[Start of Attachment]

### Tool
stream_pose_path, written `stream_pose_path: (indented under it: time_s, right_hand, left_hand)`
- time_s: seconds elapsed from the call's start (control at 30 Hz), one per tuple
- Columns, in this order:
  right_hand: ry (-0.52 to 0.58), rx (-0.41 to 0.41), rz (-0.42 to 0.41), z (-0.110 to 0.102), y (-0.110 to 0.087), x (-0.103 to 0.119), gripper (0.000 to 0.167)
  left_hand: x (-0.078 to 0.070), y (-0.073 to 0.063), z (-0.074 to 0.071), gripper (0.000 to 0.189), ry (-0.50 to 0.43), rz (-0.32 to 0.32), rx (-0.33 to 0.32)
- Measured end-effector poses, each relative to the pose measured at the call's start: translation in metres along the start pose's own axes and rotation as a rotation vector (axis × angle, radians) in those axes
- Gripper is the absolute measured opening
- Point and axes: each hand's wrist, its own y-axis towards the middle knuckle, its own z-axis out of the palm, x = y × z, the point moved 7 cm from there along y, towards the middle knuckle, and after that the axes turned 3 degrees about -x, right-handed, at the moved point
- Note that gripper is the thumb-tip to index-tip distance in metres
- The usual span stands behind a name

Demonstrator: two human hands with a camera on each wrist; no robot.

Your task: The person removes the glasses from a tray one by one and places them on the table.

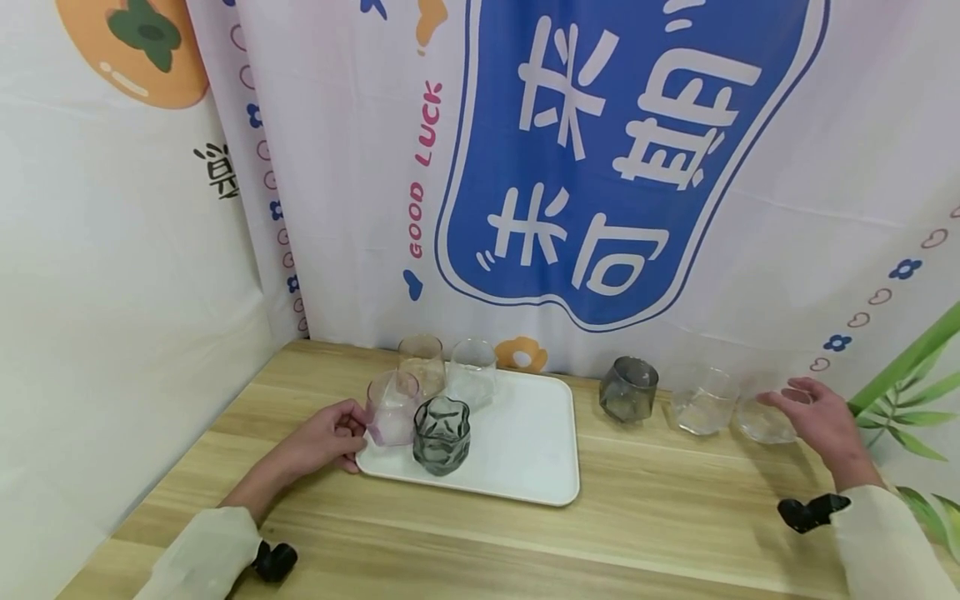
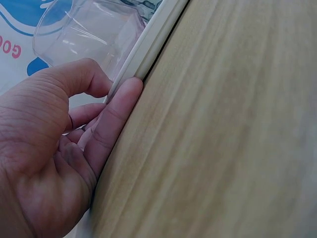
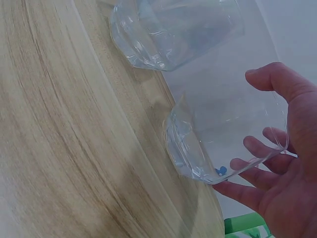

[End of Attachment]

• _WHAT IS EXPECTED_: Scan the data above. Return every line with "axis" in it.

• _ANSWER_:
- Measured end-effector poses, each relative to the pose measured at the call's start: translation in metres along the start pose's own axes and rotation as a rotation vector (axis × angle, radians) in those axes
- Point and axes: each hand's wrist, its own y-axis towards the middle knuckle, its own z-axis out of the palm, x = y × z, the point moved 7 cm from there along y, towards the middle knuckle, and after that the axes turned 3 degrees about -x, right-handed, at the moved point

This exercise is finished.